Так она сомневалась и мучилась все два дня, и, в зависимости от того, что она в данный момент решила, менялось и ее отношение и к мужу, и к детям, и даже к матери. Решив отказаться от встречи с Бритвиным, она вдруг начинала видеть в своих домашних лишь то, что ей было неприятно, раздражало ее. Семейная жизнь поворачивалась к ней негативной своей стороной, казалось однообразной, скучной, мелочной. Все одно и то же, и вчера, и сегодня. И год назад то же было, и то же будет через год. Когда же она меняла точку зрения, решая, что встретиться с Бритвиным нужно, что не надо пугаться таких пустяков и преувеличивать их значение, то сразу же близкие ей люди освещались как бы совсем другим светом. Она начинала видеть особенно отчетливо их любовь к себе, заботливость, доброту, и в ней возникало чувство вины перед ними, словно она готовилась тайно их всех обмануть, предать. И вновь начиналась в ней внутренняя перестройка, и все повторялось, прокручивалось, как винт с сорванной резьбой.

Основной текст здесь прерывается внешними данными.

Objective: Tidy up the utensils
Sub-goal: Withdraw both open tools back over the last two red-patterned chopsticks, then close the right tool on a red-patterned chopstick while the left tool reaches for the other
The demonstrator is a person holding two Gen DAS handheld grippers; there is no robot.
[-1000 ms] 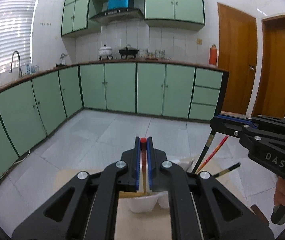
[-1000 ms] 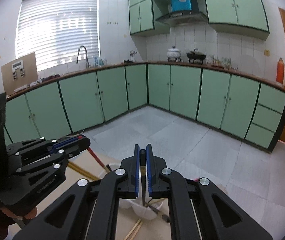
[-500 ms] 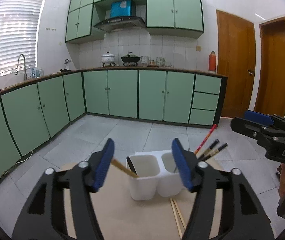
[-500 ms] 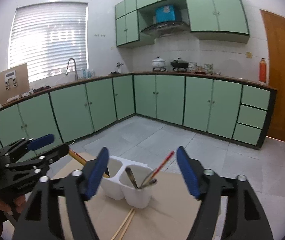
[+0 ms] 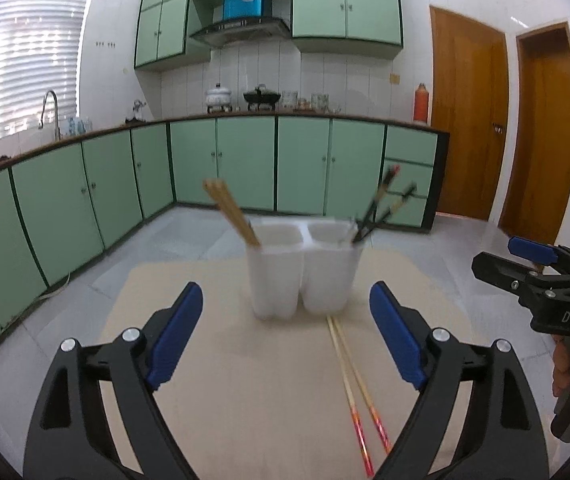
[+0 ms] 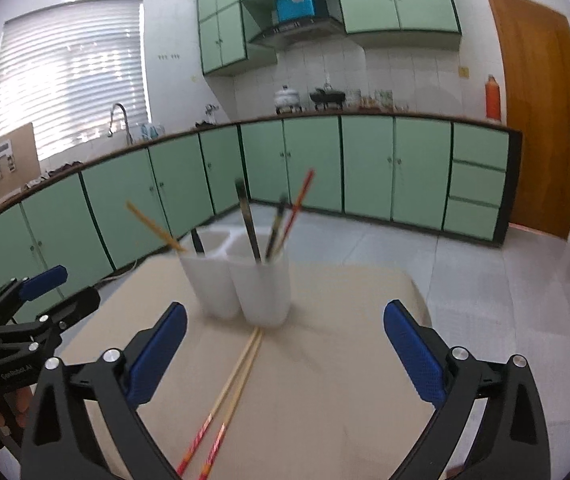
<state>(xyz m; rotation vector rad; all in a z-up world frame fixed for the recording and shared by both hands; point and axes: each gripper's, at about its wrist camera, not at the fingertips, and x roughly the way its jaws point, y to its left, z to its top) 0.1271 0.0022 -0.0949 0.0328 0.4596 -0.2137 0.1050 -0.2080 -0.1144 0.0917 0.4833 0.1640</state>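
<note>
A white two-cup utensil holder (image 5: 304, 270) (image 6: 241, 280) stands on a beige table (image 5: 245, 380) (image 6: 325, 380). Wooden chopsticks (image 5: 231, 212) lean in its left cup, dark and red chopsticks (image 5: 381, 208) (image 6: 277, 220) in its right cup. A pair of chopsticks with red ends (image 5: 355, 384) (image 6: 229, 392) lies on the table in front of the holder. My left gripper (image 5: 285, 336) is open and empty, short of the holder. My right gripper (image 6: 285, 352) is open and empty, above the lying pair.
Green kitchen cabinets and a counter (image 5: 245, 160) run along the far walls. Wooden doors (image 5: 465, 128) stand at the right. The table's far edge lies just behind the holder. Grey tiled floor surrounds the table.
Both grippers were shut on chopsticks a second ago; they opened and left them in the holder. Both have since pulled back and up from the holder.
</note>
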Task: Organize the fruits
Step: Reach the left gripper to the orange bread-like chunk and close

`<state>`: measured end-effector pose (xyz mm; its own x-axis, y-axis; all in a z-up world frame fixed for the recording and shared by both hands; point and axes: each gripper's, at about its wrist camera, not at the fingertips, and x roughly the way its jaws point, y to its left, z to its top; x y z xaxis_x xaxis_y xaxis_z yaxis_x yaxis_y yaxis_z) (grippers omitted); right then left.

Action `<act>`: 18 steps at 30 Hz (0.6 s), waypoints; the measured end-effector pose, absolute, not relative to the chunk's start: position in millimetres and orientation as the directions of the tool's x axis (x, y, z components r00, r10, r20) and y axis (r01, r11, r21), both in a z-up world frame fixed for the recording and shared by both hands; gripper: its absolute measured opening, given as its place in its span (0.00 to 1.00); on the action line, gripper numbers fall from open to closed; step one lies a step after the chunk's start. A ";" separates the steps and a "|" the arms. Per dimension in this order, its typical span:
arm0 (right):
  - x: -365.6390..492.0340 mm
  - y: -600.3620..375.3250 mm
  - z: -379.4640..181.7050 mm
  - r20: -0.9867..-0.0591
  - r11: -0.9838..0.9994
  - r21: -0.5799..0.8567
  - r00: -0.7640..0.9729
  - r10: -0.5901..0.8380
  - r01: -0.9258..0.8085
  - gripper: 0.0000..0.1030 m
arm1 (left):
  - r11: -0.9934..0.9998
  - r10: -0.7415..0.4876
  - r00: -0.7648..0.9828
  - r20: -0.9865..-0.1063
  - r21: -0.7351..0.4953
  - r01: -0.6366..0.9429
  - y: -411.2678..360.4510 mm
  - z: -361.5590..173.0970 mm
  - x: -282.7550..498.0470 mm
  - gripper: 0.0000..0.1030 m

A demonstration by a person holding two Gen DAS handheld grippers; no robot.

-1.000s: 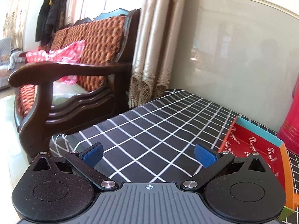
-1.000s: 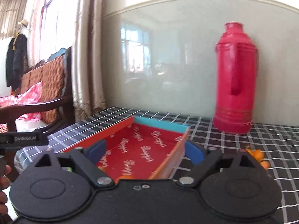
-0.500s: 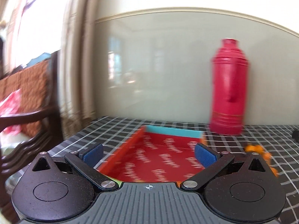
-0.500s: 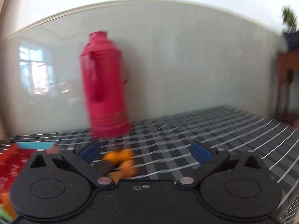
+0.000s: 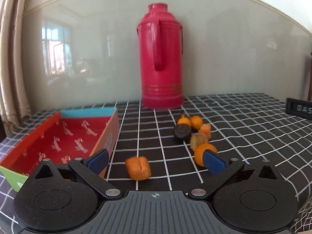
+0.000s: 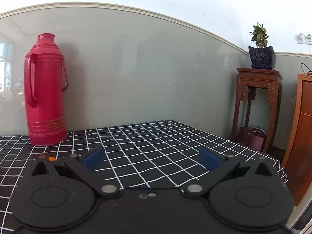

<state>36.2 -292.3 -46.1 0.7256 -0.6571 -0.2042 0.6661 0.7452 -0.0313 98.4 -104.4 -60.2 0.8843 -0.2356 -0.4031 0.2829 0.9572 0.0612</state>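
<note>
1 red flask [image 5: 161,58], 1 red tray [image 5: 58,136], approx. 6 orange fruit pcs [image 5: 138,167], 1 dark round pc [image 5: 182,131], 1 potted plant [image 6: 261,46].

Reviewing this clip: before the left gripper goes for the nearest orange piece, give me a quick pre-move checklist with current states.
1. Left gripper open and holding nothing: ok.
2. Nearest orange piece lies on the cloth between the spread fingers, apart from the other fruit: ok.
3. Red tray has bare floor showing: ok.
4. Round orange fruit sits right behind the right-hand blue pad, may get nudged: not ok.
5. Right gripper open, over bare checked cloth away from the fruit: ok.
6. Red thermos upright at the wall, behind the fruit: ok.
</note>
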 end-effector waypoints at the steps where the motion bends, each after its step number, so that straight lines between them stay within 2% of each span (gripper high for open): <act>1: 37.6 -290.3 -44.9 -0.205 0.756 -0.032 0.736 -0.645 0.654 0.94 | 0.961 -0.219 0.881 -0.419 0.062 0.269 -106.6 -63.2 102.3 0.87; 4: 39.4 -286.2 -44.8 -0.202 0.778 -0.038 0.757 -0.621 0.628 0.94 | 0.968 -0.212 0.842 -0.496 0.016 0.252 -105.9 -74.7 122.8 0.69; 7: 41.1 -281.3 -45.2 -0.202 0.800 -0.047 0.779 -0.594 0.598 0.94 | 0.978 -0.178 0.820 -0.544 -0.004 0.209 -107.8 -84.6 139.1 0.66; 13: 43.5 -274.8 -44.6 -0.196 0.825 -0.067 0.803 -0.562 0.561 0.94 | 0.983 -0.153 0.811 -0.565 -0.006 0.181 -112.1 -90.7 149.5 0.64; 14: 44.1 -274.4 -44.7 -0.198 0.827 -0.071 0.805 -0.560 0.558 0.94 | 0.985 -0.147 0.814 -0.563 -0.004 0.175 -112.2 -90.9 150.3 0.60; 16: 44.7 -275.1 -45.5 -0.203 0.828 -0.075 0.805 -0.558 0.555 0.94 | 0.985 -0.135 0.820 -0.557 0.011 0.170 -112.5 -90.4 150.7 0.34; 18: 44.2 -277.5 -46.1 -0.209 0.828 -0.070 0.803 -0.557 0.556 0.94 | 0.985 -0.138 0.819 -0.557 0.008 0.171 -113.1 -90.1 153.2 0.34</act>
<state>44.2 -277.5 -46.1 0.8034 -0.5574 -0.2095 0.5563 0.8280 -0.0699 153.2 -113.1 -90.1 0.8192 -0.1377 -0.5567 0.1712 0.9852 0.0083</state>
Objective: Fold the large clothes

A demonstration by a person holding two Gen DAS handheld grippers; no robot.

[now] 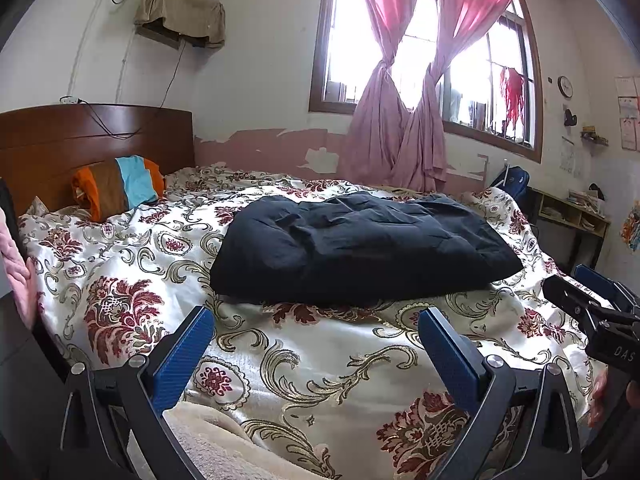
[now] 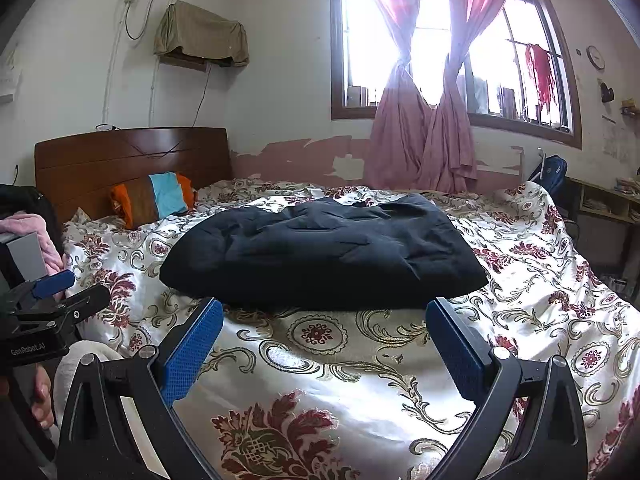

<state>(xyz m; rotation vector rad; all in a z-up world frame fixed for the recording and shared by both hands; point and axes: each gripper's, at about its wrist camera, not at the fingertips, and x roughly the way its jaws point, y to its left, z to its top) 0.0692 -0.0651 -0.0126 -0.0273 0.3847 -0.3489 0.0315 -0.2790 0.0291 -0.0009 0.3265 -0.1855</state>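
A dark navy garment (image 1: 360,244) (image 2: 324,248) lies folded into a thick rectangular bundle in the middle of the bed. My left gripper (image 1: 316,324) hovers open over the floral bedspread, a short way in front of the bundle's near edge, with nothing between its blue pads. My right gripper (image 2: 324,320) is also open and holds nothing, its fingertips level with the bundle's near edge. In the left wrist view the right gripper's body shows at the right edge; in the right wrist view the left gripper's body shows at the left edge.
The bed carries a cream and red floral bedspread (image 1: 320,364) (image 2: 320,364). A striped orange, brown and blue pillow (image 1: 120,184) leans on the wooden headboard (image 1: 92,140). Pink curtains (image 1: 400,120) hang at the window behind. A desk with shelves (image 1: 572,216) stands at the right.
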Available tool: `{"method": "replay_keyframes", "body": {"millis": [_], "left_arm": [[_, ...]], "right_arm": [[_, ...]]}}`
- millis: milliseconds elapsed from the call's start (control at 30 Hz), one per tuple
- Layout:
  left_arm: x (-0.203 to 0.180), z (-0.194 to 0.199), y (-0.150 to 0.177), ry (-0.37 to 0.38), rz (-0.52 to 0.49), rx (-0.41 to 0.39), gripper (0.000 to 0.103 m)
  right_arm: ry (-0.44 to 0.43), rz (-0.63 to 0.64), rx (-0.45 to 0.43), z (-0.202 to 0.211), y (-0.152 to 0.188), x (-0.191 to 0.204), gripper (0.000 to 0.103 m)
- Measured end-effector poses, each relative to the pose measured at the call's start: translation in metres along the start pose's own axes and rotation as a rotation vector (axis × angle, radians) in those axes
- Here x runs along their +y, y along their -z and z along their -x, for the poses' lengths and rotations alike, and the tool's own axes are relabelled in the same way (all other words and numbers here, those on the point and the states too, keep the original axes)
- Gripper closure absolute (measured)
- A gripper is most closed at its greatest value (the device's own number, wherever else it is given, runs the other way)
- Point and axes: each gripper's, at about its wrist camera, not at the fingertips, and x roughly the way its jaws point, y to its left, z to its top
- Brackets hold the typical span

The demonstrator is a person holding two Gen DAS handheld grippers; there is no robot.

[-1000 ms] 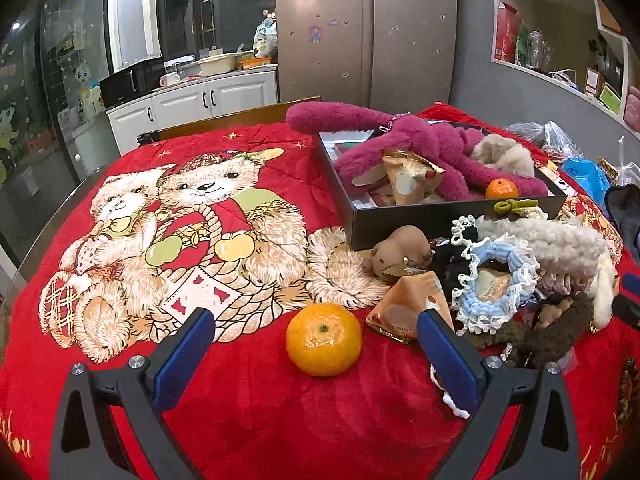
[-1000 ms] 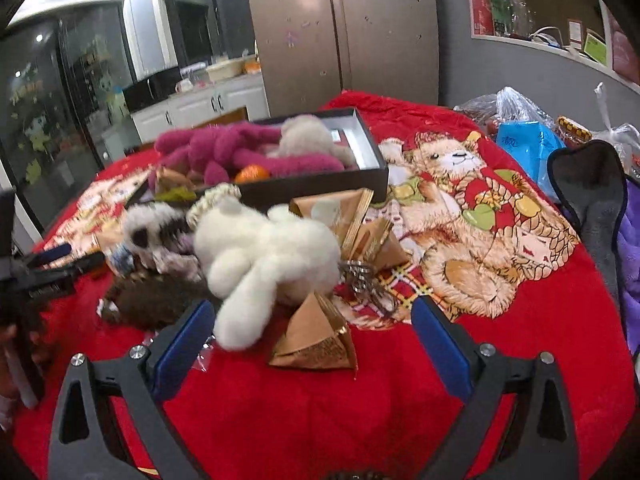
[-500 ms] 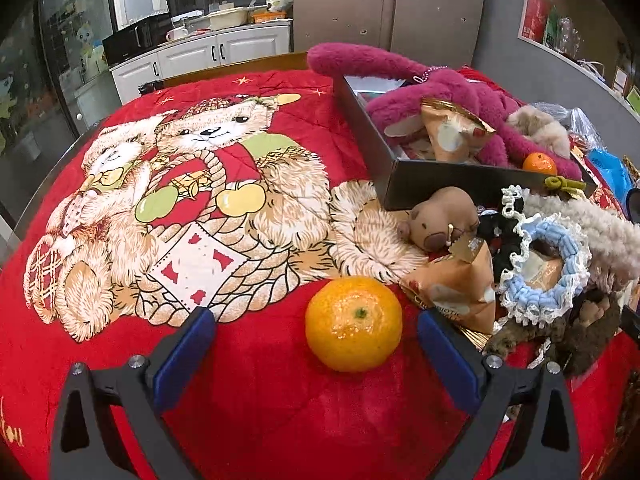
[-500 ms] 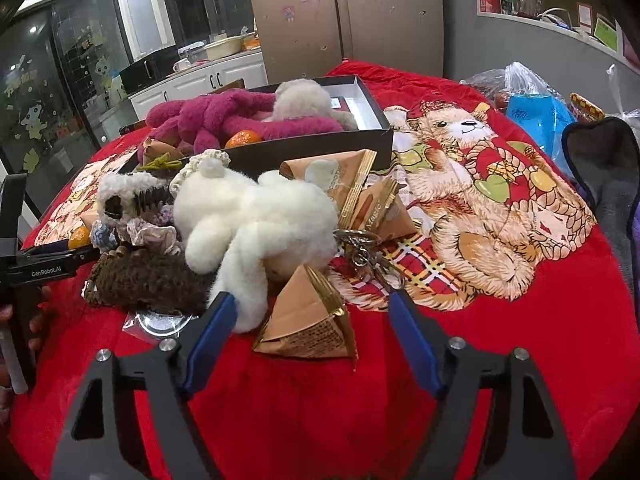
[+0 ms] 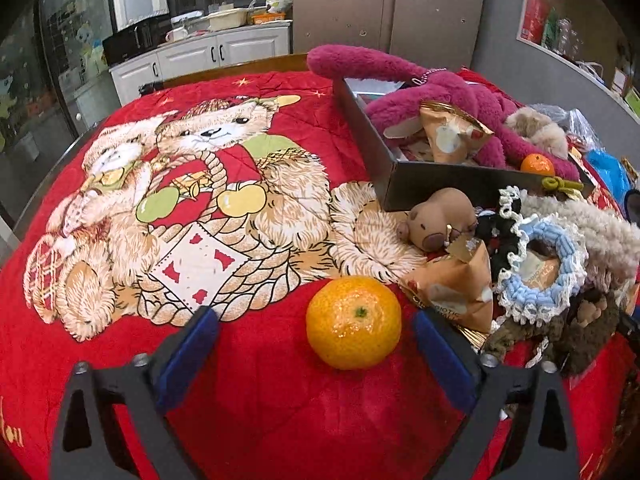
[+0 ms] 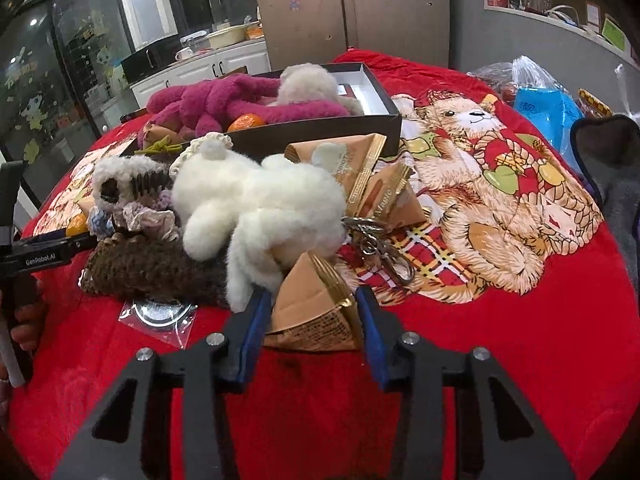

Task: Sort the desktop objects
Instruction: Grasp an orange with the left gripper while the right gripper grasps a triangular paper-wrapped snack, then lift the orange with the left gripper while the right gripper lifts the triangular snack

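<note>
Sorting roughly half done: dark rectangular cardboard box (image 5: 404, 190) already holding magenta plush toy (image 5: 472, 98) (plus a few bits), right gripper (image 6: 311, 322) pinching tan pyramid-shaped snack packet (image 6: 310, 306), left gripper (image 5: 316, 350) spread wide around round orange tangerine (image 5: 353, 322) on red bear-print blanket (image 5: 100, 344).

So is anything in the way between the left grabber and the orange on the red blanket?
Nothing visible is. The left gripper is open, and only bare red blanket lies between its fingers and the orange. A tan snack packet sits close on the orange's right side, near the right finger's path.
</note>
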Motion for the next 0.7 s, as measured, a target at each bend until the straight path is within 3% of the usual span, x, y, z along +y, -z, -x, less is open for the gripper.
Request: {"method": "replay_keyframes", "body": {"millis": [167, 700], "left_arm": [[-0.017, 0.010, 0.004, 0.019, -0.078, -0.047, 0.063], [-0.015, 0.009, 0.003, 0.025, -0.079, -0.049, 0.064]], "right_arm": [[-0.004, -0.001, 0.001, 0.000, 0.001, 0.000, 0.060], [-0.015, -0.004, -0.006, 0.001, 0.001, -0.001, 0.060]]}}
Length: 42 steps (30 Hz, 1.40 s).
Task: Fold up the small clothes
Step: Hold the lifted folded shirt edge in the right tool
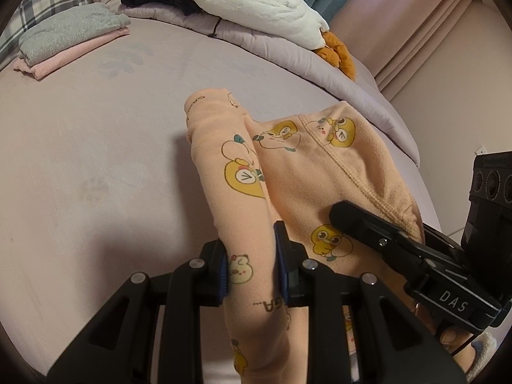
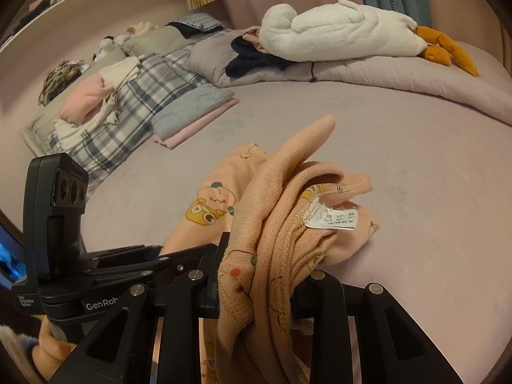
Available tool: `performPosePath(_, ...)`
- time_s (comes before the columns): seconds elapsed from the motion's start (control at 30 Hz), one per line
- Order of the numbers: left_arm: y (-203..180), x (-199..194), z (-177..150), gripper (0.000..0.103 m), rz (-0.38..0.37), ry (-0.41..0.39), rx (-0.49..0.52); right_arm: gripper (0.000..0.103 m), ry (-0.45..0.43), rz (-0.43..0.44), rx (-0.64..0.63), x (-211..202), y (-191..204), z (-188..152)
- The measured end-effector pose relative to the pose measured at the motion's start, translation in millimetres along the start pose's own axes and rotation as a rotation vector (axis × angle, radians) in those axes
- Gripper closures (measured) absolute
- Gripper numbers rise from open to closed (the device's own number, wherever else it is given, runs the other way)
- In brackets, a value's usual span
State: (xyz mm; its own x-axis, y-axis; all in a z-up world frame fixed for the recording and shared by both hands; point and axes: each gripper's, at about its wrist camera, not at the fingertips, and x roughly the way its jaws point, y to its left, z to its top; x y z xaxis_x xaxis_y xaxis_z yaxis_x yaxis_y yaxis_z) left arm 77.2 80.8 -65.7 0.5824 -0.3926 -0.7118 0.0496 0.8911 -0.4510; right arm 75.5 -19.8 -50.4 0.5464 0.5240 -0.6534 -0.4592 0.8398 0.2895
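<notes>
The peach cotton children's garment printed with yellow cartoon ducks (image 1: 288, 166) is held between both tools above the mauve bedsheet (image 1: 96, 147). The left gripper (image 1: 251, 268) has its blue-padded fingers (image 1: 223, 272) clamped on a rolled leg or sleeve; the right gripper (image 2: 259, 288) is clamped on a bunched hem, its white care label (image 2: 332, 219) hanging free. Bare sheet lies open to the left and ahead. A folded grey-and-pink clothes stack (image 2: 195, 113) sits well apart at the far left, beside a plaid blanket (image 2: 128, 112). A white plush goose (image 2: 336, 30) lies on the folded lilac quilt (image 2: 400, 73) along the far edge.
</notes>
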Motion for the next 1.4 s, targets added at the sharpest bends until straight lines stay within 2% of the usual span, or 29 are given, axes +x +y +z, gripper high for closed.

За всеми этими колебаниями удобное время для звонка было упущено, и Марина Николаевна в конце концов решила прийти в условленное место и сказать Бритвину, что очень занята и поехать с ним, к сожалению, не может.
Суббота у Дмитрия оказалась рабочей, и Марина Николаевна ушла в полдень из дома, пообещав матери скоро вернуться.
Даже теперь, когда она приняла решение, противоречивое, двойственное душевное состояние продолжало мучить ее. Поддаваясь влиянию прекрасной летней погоды, праздничному, оживленно-беззаботному виду уличной толпы, она незаметно как-то оживлялась тоже, начинала спешить так, словно впереди ее ожидало что-то очень приятное, но тут же одергивала себя, и все вокруг и в ней самой съеживалось и тускнело.